Every telecoms network has thousands of physical devices — routers, base stations, environmental sensors in data centres — quietly reporting readings every few seconds. When a sensor in a remote data centre starts reporting 52°C, you want to know immediately, not when someone notices the hardware has throttled.

This post walks through an IoT telemetry pipeline I built on AWS: a device simulator that generates realistic sensor data, a Kinesis stream to buffer it, a Lambda consumer that writes every reading to DynamoDB, and an alert handler that fires SNS notifications and CloudWatch metrics the moment a reading breaches a threshold.

Source code: github.com/tsekatm/iot-kinesis-stream

Architecture

Device Simulator (Python)
  └── put_record → Kinesis Data Stream
                         │
                         ▼
              Lambda: Kinesis Consumer
                │  (decode → validate → write)
                │
                ├──► DynamoDB (iot-sensor-readings)
                │    PK=device_id, SK=timestamp
                │
                └──► Lambda: Alert Handler (async invoke)
                              │
                              ├──► SNS Topic → Email / SMS
                              └──► CloudWatch
                                   IoTPipeline/Alerts :: AnomalyCount

Three components. Each one does exactly one thing.

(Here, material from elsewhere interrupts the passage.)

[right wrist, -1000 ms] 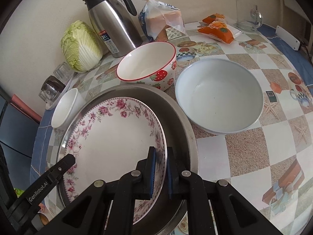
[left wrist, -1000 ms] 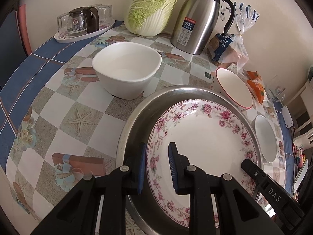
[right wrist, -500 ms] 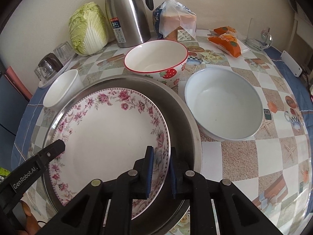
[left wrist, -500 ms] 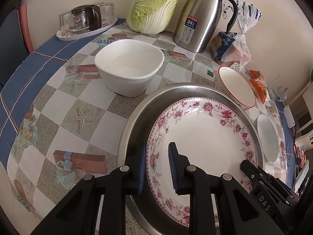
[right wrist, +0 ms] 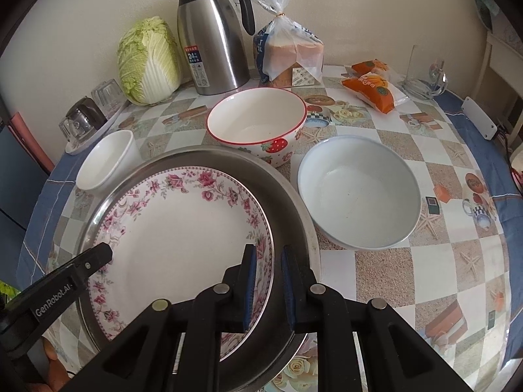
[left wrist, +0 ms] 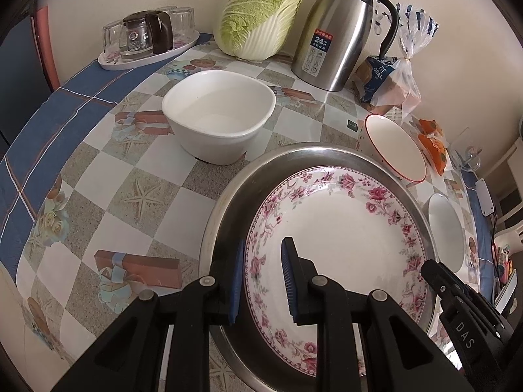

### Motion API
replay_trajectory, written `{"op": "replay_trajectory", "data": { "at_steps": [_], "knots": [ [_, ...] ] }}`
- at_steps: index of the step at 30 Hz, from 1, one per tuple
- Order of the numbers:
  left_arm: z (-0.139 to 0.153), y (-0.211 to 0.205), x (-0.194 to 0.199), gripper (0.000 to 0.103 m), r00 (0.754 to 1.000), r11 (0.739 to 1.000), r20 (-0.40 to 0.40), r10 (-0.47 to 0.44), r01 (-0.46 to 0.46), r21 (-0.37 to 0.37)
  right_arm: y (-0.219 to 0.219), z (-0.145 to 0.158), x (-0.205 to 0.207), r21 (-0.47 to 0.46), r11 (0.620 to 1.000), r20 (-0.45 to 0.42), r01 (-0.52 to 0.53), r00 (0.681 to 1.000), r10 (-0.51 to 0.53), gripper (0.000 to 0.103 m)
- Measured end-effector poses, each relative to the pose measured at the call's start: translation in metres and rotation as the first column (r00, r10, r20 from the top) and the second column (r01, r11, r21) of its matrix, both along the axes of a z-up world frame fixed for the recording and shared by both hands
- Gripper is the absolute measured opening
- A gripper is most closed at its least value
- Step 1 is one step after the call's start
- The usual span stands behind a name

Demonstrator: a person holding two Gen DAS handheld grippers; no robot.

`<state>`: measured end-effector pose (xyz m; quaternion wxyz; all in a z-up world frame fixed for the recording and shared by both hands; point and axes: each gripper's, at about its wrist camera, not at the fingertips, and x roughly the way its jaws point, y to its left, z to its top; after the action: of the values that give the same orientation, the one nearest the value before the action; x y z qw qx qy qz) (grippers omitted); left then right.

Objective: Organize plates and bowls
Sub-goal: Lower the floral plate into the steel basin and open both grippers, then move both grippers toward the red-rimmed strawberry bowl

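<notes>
A floral-rimmed plate [left wrist: 343, 245] [right wrist: 179, 228] lies inside a large steel tray [left wrist: 222, 212] [right wrist: 294, 202]. My left gripper [left wrist: 263, 277] straddles the plate's left rim, open, its pads not pressing. My right gripper [right wrist: 266, 284] straddles the opposite rim with a narrow gap, also open. A square white bowl [left wrist: 219, 121] [right wrist: 104, 163] stands left of the tray. Behind the tray is a strawberry bowl [right wrist: 255, 121] [left wrist: 392, 143] with a red rim. To its right sits a round pale bowl [right wrist: 359, 196] [left wrist: 444, 228].
Along the wall stand a cabbage [left wrist: 261, 16], a steel thermos jug [right wrist: 212, 36] and a bagged loaf [right wrist: 287, 52]. A tray of glasses [left wrist: 147, 39] is far left. Orange snack packs [right wrist: 372, 88], a glass mug [right wrist: 421, 75] and a white power strip [right wrist: 480, 121] are at right.
The right gripper's jaws have parted from the plate's rim, and its view has rolled level. The left gripper and the plate stay where they were.
</notes>
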<state>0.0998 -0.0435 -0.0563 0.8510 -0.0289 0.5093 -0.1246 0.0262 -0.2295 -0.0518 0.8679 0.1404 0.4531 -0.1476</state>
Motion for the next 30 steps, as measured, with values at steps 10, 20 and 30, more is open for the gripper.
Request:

In a telecoms context, these sensors monitor cabinet temperatures at cell tower sites, humidity in outdoor street-cabinet enclosures, and power supply metrics at edge nodes. The same pipeline pattern applies equally to network KPIs — signal strength, packet loss, handover failure rates — anywhere you need a low-latency path from raw telemetry to an ops team notification.

Step 1: Device Simulator

The simulator generates realistic sensor readings and publishes them to Kinesis. Normal readings stay within plausible operating ranges; a configurable anomaly probability injects spikes for demo and testing purposes.

# src/device_simulator.py

TEMP_NORMAL   = (15.0, 35.0)
TEMP_SPIKE    = (46.0, 60.0)    # above the 45°C alert threshold
HUMIDITY_NORMAL = (30.0, 80.0)
ANOMALY_PROBABILITY = 0.05      # 5% of readings are anomalies

def generate_telemetry(device_id: str, anomaly: bool = False) -> dict:
    if anomaly or random.random() < ANOMALY_PROBABILITY:
        temperature = round(random.uniform(*TEMP_SPIKE), 2)
        humidity_range = random.choice([HUMIDITY_HIGH_SPIKE, HUMIDITY_LOW_SPIKE])
        humidity = round(random.uniform(*humidity_range), 2)
    else:
        temperature = round(random.uniform(*TEMP_NORMAL), 2)
        humidity = round(random.uniform(*HUMIDITY_NORMAL), 2)

    return {
        "device_id": device_id,
        "timestamp": datetime.now(timezone.utc).isoformat(),
        "temperature": temperature,
        "humidity": humidity,
        "pressure": round(random.uniform(950.0, 1050.0), 2),
        "firmware_version": "1.2.0",
    }

def publish_telemetry(client, device_id: str, payload: dict) -> None:
    client.put_record(
        StreamName=KINESIS_STREAM_NAME,
        Data=json.dumps(payload).encode("utf-8"),
        PartitionKey=device_id,    # routes same device to same shard
    )

Using device_id as the Kinesis partition key means all readings from the same device land in the same shard and are consumed in order. This matters if you later want to add rate-of-change anomaly detection — you need time-ordered records per device.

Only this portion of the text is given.